▶ [Work to be completed]:
Scan the records for the word "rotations". Report each line where it occurs.

____________________

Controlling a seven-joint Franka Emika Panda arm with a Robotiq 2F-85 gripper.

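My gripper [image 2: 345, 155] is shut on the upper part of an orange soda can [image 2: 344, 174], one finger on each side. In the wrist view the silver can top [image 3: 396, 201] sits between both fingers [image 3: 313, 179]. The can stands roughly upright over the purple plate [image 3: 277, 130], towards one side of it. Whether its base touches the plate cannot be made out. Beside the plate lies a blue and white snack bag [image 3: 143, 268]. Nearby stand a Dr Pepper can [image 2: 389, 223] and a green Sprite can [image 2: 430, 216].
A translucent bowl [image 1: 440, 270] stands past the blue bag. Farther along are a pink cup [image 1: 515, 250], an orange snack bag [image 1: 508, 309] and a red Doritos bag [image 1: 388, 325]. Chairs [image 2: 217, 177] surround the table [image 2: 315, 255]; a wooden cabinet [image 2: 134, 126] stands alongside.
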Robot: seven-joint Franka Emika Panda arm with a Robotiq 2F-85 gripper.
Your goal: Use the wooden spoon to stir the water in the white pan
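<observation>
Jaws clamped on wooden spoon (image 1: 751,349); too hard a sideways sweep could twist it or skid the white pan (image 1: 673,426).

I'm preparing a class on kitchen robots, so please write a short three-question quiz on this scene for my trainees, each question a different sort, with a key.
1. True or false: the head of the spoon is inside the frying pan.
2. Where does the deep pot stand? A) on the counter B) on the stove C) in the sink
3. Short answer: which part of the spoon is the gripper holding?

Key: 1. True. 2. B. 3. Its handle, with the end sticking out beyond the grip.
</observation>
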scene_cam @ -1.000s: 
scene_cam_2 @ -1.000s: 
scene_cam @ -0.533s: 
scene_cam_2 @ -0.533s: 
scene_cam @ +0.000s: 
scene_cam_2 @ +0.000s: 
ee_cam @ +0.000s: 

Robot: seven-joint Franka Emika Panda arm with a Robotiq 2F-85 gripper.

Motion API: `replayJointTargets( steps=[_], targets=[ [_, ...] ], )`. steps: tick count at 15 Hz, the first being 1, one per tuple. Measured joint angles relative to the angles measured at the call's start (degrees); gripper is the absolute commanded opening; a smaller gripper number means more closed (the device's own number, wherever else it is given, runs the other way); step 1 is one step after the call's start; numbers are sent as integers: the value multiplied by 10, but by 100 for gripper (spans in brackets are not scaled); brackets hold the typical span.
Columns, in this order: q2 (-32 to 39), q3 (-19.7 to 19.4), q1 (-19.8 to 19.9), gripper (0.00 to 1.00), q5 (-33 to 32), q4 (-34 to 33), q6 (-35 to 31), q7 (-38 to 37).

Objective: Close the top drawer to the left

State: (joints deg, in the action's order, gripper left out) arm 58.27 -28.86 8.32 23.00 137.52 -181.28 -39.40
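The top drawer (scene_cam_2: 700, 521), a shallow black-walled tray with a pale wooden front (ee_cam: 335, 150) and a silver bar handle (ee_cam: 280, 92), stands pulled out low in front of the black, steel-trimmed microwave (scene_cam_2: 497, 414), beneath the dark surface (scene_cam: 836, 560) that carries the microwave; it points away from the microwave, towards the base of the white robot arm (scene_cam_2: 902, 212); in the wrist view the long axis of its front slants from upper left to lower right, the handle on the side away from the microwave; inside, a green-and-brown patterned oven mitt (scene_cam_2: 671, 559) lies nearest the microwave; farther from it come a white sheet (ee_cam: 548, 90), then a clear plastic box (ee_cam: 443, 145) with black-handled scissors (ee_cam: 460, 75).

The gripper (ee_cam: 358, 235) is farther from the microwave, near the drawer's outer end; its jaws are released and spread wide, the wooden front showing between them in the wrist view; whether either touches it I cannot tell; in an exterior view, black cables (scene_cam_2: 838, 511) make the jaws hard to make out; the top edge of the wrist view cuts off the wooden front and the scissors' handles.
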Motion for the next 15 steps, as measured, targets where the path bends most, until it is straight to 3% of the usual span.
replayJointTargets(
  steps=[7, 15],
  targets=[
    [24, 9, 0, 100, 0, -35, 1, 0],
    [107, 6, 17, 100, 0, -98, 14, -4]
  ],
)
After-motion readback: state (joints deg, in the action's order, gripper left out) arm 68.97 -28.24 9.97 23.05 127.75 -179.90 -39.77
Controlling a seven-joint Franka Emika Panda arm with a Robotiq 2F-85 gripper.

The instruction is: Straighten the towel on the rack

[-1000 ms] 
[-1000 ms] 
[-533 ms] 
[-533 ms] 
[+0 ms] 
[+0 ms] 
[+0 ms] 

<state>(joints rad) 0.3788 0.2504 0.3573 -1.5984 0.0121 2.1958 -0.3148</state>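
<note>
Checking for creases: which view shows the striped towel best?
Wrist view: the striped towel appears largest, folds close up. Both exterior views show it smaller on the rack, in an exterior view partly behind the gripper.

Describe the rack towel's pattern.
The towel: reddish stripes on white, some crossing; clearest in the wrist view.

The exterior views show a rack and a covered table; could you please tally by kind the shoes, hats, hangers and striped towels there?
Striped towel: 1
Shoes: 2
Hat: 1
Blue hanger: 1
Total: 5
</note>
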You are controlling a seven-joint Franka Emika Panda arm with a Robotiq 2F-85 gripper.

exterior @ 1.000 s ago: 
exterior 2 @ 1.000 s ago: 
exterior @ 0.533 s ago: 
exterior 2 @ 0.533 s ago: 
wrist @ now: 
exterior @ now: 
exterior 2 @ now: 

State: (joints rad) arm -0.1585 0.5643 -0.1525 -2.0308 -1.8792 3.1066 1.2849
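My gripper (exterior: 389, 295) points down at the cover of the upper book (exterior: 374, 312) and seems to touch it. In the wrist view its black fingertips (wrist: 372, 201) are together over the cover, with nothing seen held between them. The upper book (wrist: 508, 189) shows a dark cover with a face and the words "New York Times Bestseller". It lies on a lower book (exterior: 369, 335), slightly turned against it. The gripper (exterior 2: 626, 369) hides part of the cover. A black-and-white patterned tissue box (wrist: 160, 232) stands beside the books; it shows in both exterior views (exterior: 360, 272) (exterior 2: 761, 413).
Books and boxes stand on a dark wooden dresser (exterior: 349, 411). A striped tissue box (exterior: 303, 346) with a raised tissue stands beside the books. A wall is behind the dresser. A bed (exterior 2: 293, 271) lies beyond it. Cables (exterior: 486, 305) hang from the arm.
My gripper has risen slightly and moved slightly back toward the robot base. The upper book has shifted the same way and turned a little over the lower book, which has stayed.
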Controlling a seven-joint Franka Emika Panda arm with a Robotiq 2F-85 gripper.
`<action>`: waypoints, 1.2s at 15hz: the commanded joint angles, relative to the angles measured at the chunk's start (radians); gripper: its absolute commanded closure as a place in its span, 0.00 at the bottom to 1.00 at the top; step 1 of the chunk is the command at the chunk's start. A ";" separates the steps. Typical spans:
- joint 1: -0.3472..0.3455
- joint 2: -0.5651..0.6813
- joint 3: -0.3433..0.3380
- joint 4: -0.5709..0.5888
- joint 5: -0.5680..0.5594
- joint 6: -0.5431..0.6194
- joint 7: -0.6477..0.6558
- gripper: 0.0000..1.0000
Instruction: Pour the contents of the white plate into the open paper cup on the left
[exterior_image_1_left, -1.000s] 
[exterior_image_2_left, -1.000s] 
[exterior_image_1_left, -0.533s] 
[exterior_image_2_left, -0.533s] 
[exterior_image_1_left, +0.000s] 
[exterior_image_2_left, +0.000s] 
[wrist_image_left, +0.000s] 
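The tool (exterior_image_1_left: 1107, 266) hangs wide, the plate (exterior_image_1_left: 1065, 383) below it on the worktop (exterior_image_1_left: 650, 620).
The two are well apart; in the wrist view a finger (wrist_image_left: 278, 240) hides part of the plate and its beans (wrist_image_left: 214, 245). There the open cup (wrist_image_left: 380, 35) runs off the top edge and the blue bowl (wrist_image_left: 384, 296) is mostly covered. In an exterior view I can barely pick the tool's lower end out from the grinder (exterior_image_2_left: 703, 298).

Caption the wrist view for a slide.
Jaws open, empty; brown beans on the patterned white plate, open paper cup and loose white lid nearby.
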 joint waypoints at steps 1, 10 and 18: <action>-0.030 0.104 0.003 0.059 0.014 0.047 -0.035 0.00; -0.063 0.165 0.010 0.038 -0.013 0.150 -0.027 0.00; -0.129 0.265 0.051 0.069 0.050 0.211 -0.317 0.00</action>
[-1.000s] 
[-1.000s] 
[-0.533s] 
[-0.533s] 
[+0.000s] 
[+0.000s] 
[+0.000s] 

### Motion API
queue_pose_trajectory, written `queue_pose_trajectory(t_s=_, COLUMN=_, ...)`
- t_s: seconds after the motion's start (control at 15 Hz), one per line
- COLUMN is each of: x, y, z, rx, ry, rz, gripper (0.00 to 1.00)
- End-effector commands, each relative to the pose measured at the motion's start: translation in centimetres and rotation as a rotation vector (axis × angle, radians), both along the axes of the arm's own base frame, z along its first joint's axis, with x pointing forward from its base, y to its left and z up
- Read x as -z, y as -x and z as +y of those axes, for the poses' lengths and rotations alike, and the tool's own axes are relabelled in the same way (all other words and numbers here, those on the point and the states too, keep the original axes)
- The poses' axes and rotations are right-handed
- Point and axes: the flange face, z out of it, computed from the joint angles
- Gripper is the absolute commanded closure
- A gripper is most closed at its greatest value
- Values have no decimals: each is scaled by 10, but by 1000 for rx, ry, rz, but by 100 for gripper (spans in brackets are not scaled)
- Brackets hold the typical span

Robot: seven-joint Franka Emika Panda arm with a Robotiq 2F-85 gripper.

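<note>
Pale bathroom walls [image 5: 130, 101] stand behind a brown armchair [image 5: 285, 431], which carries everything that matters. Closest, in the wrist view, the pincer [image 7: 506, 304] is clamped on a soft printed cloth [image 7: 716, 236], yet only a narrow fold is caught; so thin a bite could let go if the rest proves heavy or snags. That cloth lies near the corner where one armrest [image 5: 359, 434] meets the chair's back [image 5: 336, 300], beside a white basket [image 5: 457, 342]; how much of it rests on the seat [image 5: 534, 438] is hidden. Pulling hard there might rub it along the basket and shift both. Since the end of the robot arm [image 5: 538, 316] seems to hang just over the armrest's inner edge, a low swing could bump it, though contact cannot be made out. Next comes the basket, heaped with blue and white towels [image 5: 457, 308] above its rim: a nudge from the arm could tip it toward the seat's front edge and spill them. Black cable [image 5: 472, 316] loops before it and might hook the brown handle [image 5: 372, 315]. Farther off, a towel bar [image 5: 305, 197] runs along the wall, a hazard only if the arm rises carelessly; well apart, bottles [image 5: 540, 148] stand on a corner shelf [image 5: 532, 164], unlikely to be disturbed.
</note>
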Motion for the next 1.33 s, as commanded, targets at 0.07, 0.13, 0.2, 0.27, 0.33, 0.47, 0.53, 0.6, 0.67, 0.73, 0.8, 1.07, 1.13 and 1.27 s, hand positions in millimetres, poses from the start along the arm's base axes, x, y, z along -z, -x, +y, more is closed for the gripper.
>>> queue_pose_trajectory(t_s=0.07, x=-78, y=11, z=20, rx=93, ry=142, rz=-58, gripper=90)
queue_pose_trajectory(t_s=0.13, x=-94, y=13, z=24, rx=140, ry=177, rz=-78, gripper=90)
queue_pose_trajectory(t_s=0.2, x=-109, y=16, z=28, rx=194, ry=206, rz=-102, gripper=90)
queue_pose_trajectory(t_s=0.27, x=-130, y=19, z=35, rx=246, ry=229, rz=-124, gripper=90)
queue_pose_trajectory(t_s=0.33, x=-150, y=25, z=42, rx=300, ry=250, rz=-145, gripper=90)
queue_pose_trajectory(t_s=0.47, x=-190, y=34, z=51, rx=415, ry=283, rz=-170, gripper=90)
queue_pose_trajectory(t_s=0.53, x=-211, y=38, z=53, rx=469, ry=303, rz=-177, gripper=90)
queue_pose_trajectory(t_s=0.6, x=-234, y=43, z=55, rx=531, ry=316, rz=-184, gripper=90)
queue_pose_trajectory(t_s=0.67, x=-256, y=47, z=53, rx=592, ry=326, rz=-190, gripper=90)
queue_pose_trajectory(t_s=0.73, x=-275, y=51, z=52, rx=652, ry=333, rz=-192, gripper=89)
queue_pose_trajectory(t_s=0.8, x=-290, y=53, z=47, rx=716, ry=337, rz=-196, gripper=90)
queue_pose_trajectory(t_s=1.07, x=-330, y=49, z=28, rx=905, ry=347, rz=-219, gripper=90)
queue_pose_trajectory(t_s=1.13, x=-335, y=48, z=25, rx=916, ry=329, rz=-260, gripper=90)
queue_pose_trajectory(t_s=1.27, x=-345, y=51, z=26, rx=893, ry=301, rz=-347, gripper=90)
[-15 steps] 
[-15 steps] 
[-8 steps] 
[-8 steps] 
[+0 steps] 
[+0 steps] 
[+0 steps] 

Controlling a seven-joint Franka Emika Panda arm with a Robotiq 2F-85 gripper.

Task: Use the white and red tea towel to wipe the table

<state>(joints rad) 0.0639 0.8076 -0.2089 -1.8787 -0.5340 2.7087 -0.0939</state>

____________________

▶ [Exercise result]:
- Read x as -z, y as -x and z as +y of those axes, for the poses' lengths and rotations alike, and the tool's own axes are relabelled in the same way (all other words and numbers here, those on the point and the states too, keep the original axes)
- The poses' axes and rotations are right-handed

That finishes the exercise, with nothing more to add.